+++ DATA BELOW

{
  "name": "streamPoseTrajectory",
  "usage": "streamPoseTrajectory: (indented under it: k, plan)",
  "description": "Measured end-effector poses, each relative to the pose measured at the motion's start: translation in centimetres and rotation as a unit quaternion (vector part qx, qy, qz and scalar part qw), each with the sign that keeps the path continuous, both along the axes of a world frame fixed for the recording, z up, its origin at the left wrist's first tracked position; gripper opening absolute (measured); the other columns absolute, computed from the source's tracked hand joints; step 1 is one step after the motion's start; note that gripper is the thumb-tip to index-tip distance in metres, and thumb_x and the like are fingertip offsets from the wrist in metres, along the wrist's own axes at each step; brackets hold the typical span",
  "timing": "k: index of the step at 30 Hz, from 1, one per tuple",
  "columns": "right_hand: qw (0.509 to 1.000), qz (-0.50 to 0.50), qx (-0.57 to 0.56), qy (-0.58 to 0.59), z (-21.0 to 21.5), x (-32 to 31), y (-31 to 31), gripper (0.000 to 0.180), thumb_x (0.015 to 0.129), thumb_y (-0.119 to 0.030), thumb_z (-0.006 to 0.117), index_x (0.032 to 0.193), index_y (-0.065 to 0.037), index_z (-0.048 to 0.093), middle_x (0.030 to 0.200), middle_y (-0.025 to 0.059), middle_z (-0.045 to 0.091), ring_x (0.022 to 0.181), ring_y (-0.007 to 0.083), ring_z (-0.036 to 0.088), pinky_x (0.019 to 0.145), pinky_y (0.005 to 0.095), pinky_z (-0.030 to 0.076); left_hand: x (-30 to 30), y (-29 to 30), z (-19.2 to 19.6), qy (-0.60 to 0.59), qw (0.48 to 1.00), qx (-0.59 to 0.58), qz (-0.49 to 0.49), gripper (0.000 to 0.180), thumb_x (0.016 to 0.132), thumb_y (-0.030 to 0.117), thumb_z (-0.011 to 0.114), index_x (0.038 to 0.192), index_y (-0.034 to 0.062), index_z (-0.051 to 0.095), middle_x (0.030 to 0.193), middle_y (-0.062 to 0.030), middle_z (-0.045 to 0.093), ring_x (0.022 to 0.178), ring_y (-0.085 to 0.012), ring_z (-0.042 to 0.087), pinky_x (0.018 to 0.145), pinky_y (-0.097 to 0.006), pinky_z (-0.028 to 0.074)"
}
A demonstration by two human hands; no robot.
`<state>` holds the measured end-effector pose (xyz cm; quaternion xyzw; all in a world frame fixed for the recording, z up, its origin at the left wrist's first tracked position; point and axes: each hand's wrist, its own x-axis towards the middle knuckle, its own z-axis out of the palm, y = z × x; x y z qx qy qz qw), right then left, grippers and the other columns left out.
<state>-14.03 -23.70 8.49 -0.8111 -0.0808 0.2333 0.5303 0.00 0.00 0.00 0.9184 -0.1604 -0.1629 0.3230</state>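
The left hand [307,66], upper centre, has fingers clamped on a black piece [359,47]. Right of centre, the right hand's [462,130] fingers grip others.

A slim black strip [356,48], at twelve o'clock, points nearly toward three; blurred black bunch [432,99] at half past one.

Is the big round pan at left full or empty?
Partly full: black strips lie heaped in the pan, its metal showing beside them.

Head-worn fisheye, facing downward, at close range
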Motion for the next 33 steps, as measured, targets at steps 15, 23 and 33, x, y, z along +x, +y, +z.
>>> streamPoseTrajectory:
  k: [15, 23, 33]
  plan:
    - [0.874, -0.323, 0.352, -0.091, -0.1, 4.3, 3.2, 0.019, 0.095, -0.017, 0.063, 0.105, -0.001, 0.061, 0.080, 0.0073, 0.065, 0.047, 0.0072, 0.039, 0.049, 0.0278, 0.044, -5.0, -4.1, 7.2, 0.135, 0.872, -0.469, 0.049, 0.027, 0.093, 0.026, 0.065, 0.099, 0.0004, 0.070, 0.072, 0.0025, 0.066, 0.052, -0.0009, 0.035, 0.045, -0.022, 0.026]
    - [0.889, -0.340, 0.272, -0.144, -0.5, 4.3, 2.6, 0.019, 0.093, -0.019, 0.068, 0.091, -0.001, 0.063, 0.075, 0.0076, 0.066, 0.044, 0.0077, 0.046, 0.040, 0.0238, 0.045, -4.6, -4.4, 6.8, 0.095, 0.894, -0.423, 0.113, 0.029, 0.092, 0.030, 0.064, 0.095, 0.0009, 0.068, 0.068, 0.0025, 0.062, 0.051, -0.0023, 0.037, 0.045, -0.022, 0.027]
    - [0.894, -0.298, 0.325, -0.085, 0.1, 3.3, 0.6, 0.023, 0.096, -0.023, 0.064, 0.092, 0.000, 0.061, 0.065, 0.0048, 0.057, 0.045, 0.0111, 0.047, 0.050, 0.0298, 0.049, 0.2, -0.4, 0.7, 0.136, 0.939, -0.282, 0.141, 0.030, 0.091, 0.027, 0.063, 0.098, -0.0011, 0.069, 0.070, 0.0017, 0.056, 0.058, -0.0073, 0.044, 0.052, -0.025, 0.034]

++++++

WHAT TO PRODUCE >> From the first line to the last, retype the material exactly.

WRITTEN REPLY >>
{
  "name": "streamPoseTrajectory",
  "usage": "streamPoseTrajectory: (indented under it: k, plan)",
  "description": "Measured end-effector poses, each relative to the pose measured at the motion's start: translation in centimetres and rotation as a unit quaternion (vector part qx, qy, qz and scalar part qw), each with the sign that keeps the path continuous, both along the axes of a world frame fixed for the recording, z up, its origin at the left wrist's first tracked position; gripper opening absolute (measured); the other columns absolute, computed from the source's tracked hand joints; step 1 is one step after the motion's start; note that gripper is the thumb-tip to index-tip distance in metres, and thumb_x and the like are fingertip offsets from the wrist in metres, along the wrist's own axes at each step; brackets hold the typical span",
  "timing": "k: index of the step at 30 Hz, from 1, one per tuple",
  "columns": "right_hand: qw (0.509 to 1.000), qz (-0.50 to 0.50), qx (-0.57 to 0.56), qy (-0.58 to 0.59), z (-21.0 to 21.5), x (-32 to 31), y (-31 to 31), gripper (0.000 to 0.180), thumb_x (0.015 to 0.129), thumb_y (-0.119 to 0.030), thumb_z (-0.006 to 0.117), index_x (0.032 to 0.193), index_y (-0.065 to 0.037), index_z (-0.048 to 0.093), middle_x (0.030 to 0.200), middle_y (-0.025 to 0.059), middle_z (-0.045 to 0.091), ring_x (0.022 to 0.181), ring_y (-0.007 to 0.083), ring_z (-0.036 to 0.088), pinky_x (0.019 to 0.145), pinky_y (0.005 to 0.095), pinky_z (-0.030 to 0.076); left_hand: x (-30 to 30), y (-29 to 30), z (-19.2 to 19.6), qy (-0.60 to 0.59), qw (0.48 to 1.00), qx (-0.59 to 0.58), qz (-0.49 to 0.49), gripper (0.000 to 0.180), thumb_x (0.016 to 0.132), thumb_y (-0.030 to 0.117), thumb_z (-0.011 to 0.114), index_x (0.038 to 0.192), index_y (-0.034 to 0.062), index_z (-0.051 to 0.095), middle_x (0.030 to 0.193), middle_y (-0.062 to 0.030), middle_z (-0.045 to 0.093), ring_x (0.022 to 0.178), ring_y (-0.085 to 0.012), ring_z (-0.042 to 0.087), pinky_x (0.018 to 0.145), pinky_y (-0.097 to 0.006), pinky_z (-0.028 to 0.074)"
}
A demonstration by two human hands; no robot.
`<state>` holds the measured end-effector pose (xyz cm; quaternion xyzw; all in a world frame fixed for the recording, z up, its origin at the left wrist's first tracked position; point and axes: each hand's wrist, its own x-axis towards the middle knuckle, its own z-axis out of the palm, y = z × x; x y z qx qy qz qw), right then left, grippers and the other columns left out.
<state>-14.03 -23.70 8.49 -0.8111 -0.0808 0.2333 0.5303 0.00 0.00 0.00 0.9184 -0.1604 -0.1629 0.3230</state>
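The left hand [307,66], upper centre, has fingers clamped on a black piece [359,47]. Right of centre, the right hand's [462,130] fingers grip others.

A slim black strip [356,48], at twelve o'clock, points nearly toward three; blurred black bunch [432,99] at half past one.

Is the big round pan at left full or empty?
Partly full: black strips lie heaped in the pan, its metal showing beside them.

Head-worn fisheye, facing downward, at close range
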Motion for the next 33 steps, as measured, targets at steps 15, 23 and 33, x, y, z along +x, +y, +z.
>>> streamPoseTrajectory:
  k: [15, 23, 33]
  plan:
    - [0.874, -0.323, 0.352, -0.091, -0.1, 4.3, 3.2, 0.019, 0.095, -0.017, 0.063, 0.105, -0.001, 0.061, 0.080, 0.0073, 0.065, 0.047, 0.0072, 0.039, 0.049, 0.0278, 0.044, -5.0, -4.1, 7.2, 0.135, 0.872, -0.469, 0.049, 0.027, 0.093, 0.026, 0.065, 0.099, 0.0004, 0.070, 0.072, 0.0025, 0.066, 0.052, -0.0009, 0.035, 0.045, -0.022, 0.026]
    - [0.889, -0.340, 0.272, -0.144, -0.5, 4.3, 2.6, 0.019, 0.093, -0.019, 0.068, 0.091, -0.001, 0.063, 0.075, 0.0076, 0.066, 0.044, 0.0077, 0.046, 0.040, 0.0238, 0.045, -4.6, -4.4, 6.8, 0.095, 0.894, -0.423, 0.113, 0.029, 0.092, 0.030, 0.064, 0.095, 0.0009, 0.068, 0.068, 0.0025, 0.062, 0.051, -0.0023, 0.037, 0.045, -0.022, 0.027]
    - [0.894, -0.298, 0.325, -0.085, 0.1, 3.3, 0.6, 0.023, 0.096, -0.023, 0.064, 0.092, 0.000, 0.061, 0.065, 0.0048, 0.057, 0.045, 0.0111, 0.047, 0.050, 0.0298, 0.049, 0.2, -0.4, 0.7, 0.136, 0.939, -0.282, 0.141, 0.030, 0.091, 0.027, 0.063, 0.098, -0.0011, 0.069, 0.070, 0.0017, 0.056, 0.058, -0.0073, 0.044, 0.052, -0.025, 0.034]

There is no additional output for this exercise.